Many different infections of the intestines will cause sour smelling droppings. Never mind how bad they smell when they've been sitting on the nest for 12 hours.

Pidgey


----------



## Guest (Feb 26, 2007)

Pidgey,
The postings I made a couple of minutes ago point out the need for a very qualified avian vet and a couple of thousands of dollars.


----------



## Keys & Eyegone (May 9, 2004)

well unfortunatelly there is no avain vet around. nearest one is now in Montreal (about a 10hour drive away). Well it's good that the cats have to go to the vet tomorrow and I can just slip her in .


----------



## Pidgey (May 20, 2005)

The times I've had pasted vents have often been with hens that have had their husbands not let them leave the nest and they've gotten dehydrated. That sometimes gets them just generally sick. Seems to me that in the lightest cases, water and rest have done and in others it's been Baytril, Met and Keflex. It just depends on what I see in the microscope.

Pidgey


----------



## Pidgey (May 20, 2005)

Yeah, Pigeonperson, I know. Of course, those are probably New York prices. I got that surgery to remove Winter's oviduct for only $45, remember? Anyhow, like Keys said--she's in the end of nowhere out there on New Brunswick. Bad place. Shooting blind is about going to be her only option.

Pidgey


----------



## Guest (Feb 26, 2007)

Hilary,
Any vet can do a gram stain for bacteria and yeast and provide you with medicines for them.
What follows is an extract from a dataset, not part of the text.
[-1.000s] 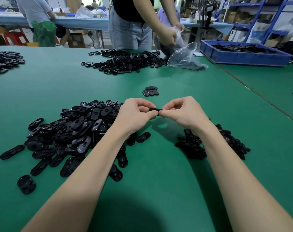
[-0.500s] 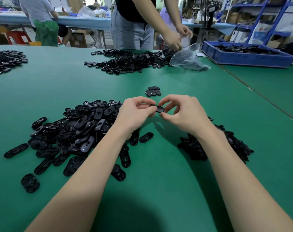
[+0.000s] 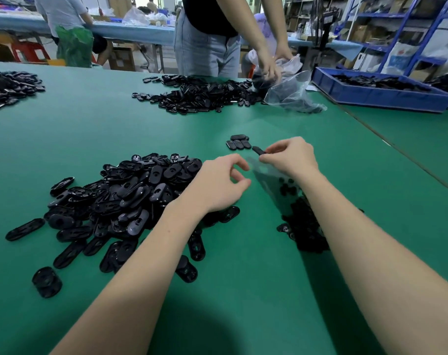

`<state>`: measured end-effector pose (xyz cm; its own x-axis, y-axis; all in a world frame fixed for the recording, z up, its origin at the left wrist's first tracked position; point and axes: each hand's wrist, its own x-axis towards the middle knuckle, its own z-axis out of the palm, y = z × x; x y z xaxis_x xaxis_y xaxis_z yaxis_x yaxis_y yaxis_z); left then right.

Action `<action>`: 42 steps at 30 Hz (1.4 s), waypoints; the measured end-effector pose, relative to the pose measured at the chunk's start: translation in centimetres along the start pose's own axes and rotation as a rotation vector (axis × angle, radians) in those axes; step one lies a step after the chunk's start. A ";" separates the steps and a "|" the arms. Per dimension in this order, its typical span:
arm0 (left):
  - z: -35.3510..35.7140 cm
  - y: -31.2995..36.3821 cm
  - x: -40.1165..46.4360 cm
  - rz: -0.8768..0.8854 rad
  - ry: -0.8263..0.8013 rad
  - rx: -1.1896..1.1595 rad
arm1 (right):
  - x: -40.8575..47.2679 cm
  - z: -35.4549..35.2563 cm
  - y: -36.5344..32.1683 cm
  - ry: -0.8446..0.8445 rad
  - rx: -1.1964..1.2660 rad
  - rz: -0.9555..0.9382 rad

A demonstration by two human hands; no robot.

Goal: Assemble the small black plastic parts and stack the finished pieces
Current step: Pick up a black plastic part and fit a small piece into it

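Note:
My right hand (image 3: 290,156) pinches a small black oval piece (image 3: 258,150) between thumb and fingers, just right of the small stack of finished pieces (image 3: 238,143) on the green table. My left hand (image 3: 219,185) hovers lower, holding nothing, its fingers loosely curled with thumb and forefinger near each other. It hangs over the right edge of a big pile of black oval shells (image 3: 120,198). A smaller heap of tiny black inserts (image 3: 301,221) lies under my right forearm, partly hidden by it.
Across the green table (image 3: 243,290) a standing person's hands work a clear plastic bag (image 3: 289,93) beside another pile of black parts (image 3: 199,94). A blue tray (image 3: 381,94) of parts sits far right, and a further pile (image 3: 9,87) far left.
Both hands held the piece together earlier. Now my left hand has let go and dropped back, while my right hand has carried the piece forward toward the small stack.

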<state>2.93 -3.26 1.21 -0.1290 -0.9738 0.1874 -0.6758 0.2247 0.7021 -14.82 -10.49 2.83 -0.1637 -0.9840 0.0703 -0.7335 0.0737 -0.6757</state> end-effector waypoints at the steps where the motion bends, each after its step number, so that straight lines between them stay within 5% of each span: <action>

All he needs are the droppings. You have Metronadazole for anerobic bacteria and canker so that's covered. He can figure out the doses by weighing Zara plus you have about 500 people here who can recheck the dosages.


----------



## Pidgey (May 20, 2005)

You know, my vets have never done a Gram-stain for me. That's why I've had to learn to do them myself.

Pidgey


----------



## feralpigeon (Feb 14, 2005)

Actually, pp, I referred to your first statement about vent pasting attributing
it to one thing. Thanks for all of the excerpts although I don't know where this
voluminous material came from. Is this from personal notes, pp?

There is a specifically sour smell that is associated w/canker....maloderous covers quite a range of odors many of them bacterial or coccidiosis related.
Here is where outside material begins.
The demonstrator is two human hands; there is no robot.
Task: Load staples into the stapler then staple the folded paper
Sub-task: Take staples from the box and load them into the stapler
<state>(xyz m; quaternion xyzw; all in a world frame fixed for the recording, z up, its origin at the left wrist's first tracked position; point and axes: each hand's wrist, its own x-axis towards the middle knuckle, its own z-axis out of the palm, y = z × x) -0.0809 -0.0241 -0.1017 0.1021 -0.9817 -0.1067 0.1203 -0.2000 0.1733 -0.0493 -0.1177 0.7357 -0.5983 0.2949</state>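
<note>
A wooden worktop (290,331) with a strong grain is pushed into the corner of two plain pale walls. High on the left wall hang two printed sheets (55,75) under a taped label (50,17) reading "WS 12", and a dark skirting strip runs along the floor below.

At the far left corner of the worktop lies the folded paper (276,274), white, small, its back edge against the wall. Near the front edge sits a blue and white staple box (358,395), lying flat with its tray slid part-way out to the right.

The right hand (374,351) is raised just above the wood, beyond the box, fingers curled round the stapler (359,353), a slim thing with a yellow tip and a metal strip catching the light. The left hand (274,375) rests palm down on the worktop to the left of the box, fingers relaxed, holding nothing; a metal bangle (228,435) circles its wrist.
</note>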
Here's an interesting quote:

PASTING OF THE VENT OR CLAGGED VENT:
Droppings sticking to vent area:
This is usually signs of Liver or Kidney problems and may be accompanied by the bird appearing very tired but eating normally.

There are viruses that move through the liver that require no medications
per se. 

I agree that Hillary needs a qualified vet to have a look at her pigeon. I really
don't know how much good posting many frightening scenarios of what could
be wrong w/her bird will get. Then to say it's either thousands of dollars
or let's pull out the shotgun and BANG BANG....hit the bird w/everything
because we just plain don't know. Is this really what rehab is about?

fp


----------



## Keys & Eyegone (May 9, 2004)

Just gave Zara a big swig of water with the Mat. in it. It's 11pm and I really have to get to sleep cause I have to go to work then off to the vets office tomorrow!
Talk to you all soon!
HDS


----------



## Pidgey (May 20, 2005)

fp,

Regarding that rhetorical question, I think it sometimes is. It just depends, you know. In this case, it's Zara, and she means a lot to Hilary. I've been to the vet so many times that I've seen how often they take potshots. They're not clairvoyant and they know doggone good and well how tough it is to get exact sometimes. Shoot, my doctor even does the same thing with me based on what he's seeing going through the clinic at various times.

Pidgey


----------



## Whitefeather (Sep 2, 2002)

Keys & Eyegone said:


> Just gave Zara a big swig of water with the Mat. in it.
> *It's 11pm and I really have to get to sleep cause I have to go to work then off to the vets office tomorrow!*Talk to you all soon!
> HDS


Wishing you & Zara a restful night Hilary.  

Cindy


----------



## Pidgey (May 20, 2005)

When you factor in that when a bird shows symptoms that it may have very little time left, you'll do what you have to do if it's one of your chosen children. If the meds don't clash, then fire as wide of a spread as you can get. And even add probiotics for good measure.

Pidgey


----------



## Keys & Eyegone (May 9, 2004)

Pidgey said:


> fp,Zara, and she means a lot to Hilary.
> Pidgey


Zara means the WORLD to me!


----------



## Guest (Feb 26, 2007)

fp,
I wish my memory retention was that good. Here's the link. It's an excellent site:
http://www3.sympatico.ca/davehansen/enter.html


----------



## Pidgey (May 20, 2005)

I know. And were your circumstances different, I might give different advice. But I well understand what you're dealing with. There are sometimes circumstances that force one to take a different tack.

Pidgey


----------



## jazaroo (Jan 1, 2006)

Hi Hilary Dawn,

I was thinking it might not be a bad idea to to start this bird on lactulose. It will help support the liver, detoxify and soften the droppings.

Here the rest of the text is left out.